Nobody knows who the first mother was to go and pray for her child’s health there, but ever since then, Amelia became “La Milagrosa” (The Miracle-Maker), guardian of future mothers and children, who go to her and pray for her miracles. A popular cult came into being and it still exists, as strong as ever. Thousands of people come to visit her every year at her eternal resting place looking for a much-desired miracle, as the flowers piled up around the grave bear witness to, as do the gravestones with thankful messages and there are even people who have gone to the Catholic Church to ask for her to be canonized.

The Legend continues…

Today, the legend of La Milagrosa is revered in Cuba and in many other Latin American countries, and even people from Europe and China come asking for her grave, according to guards at Colon Cemetery.

Hundreds of visitors come every year to pay her tribute, to ask her for a miracle or to thank her for the miracles she has supposedly already made. Her grave is the most beloved, popular and respected in the cemetery.

She has become famous over the years for granting miracles to many people, mainly mothers who come to her as a last resort, looking for protection or health for their children, or to ask her for the chance to be able to fall pregnant. There are always flowers on this simple and modest vault and people who go to pray or to respectfully see the famous dead figure.

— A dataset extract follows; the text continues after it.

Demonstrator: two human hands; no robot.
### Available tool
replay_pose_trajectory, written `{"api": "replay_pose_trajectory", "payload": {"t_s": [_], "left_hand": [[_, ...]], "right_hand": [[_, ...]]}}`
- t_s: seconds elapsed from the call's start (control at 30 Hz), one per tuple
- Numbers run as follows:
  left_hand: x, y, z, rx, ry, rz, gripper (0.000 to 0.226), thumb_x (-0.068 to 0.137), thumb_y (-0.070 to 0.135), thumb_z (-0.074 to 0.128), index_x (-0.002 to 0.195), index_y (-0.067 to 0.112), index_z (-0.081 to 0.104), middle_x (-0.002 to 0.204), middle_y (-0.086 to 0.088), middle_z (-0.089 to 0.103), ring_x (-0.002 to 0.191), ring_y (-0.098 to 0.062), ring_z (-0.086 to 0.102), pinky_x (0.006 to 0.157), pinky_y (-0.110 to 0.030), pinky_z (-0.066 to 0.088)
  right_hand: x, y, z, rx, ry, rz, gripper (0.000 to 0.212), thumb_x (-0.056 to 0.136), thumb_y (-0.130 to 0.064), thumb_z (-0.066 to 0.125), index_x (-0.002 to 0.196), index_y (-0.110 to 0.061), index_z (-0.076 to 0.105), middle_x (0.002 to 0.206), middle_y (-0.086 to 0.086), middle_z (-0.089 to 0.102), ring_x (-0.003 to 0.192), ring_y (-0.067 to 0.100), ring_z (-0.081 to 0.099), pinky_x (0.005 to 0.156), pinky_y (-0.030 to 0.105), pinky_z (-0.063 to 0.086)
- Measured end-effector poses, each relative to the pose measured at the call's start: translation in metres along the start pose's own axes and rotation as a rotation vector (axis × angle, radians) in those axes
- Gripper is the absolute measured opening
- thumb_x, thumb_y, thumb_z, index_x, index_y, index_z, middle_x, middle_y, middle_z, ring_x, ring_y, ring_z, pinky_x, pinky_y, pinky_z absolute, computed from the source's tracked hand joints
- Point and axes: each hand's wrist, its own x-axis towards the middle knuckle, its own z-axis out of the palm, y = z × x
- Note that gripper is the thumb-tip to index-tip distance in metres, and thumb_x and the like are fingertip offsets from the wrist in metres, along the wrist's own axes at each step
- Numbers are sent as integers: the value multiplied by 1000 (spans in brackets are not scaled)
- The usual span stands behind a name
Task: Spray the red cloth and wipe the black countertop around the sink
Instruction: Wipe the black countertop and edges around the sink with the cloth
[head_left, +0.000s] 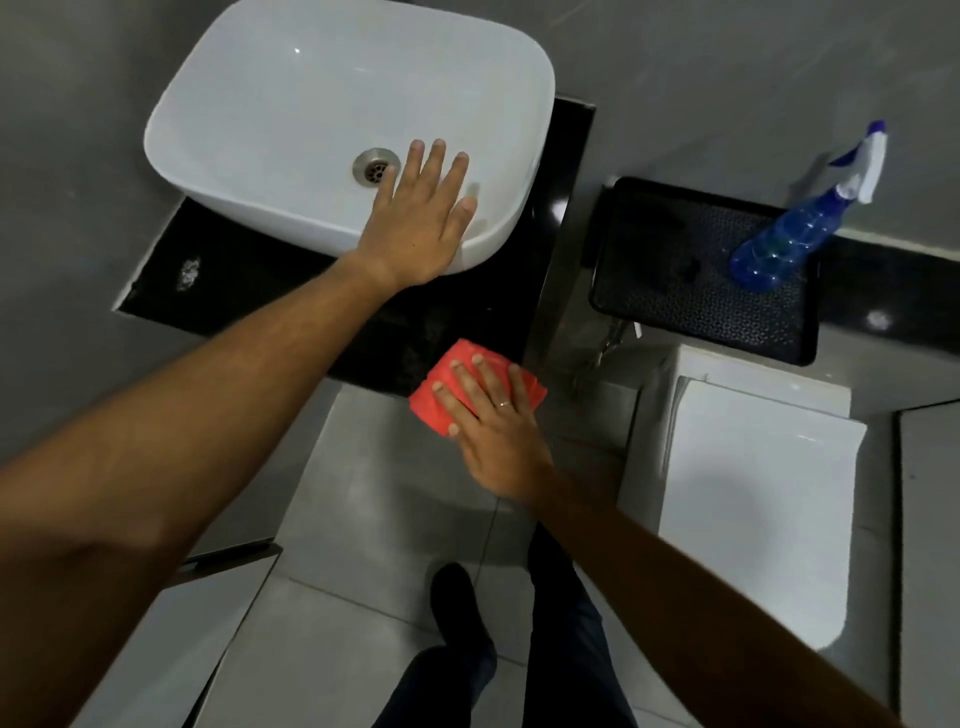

The thing is that, canonized or not, Amelia is a popular saint and this is where the charm of her legend lies. It isn’t governed by any institution, political or religious. So let’s leave the skeptics to their skepticism and believers to their beliefs, but Amelia will continue where she is, clinging to her cross and holding her child in her arms, receiving visitors with her serene marble stare. Like Maria Antonia Ruiz’s poem says: “Let God continue to guide you on your path with light, so that you can continue to help us in our own paths, let God continue to give you his enormous kindness, feed your spirit and you will forever be, Amelia La Milagrosa.”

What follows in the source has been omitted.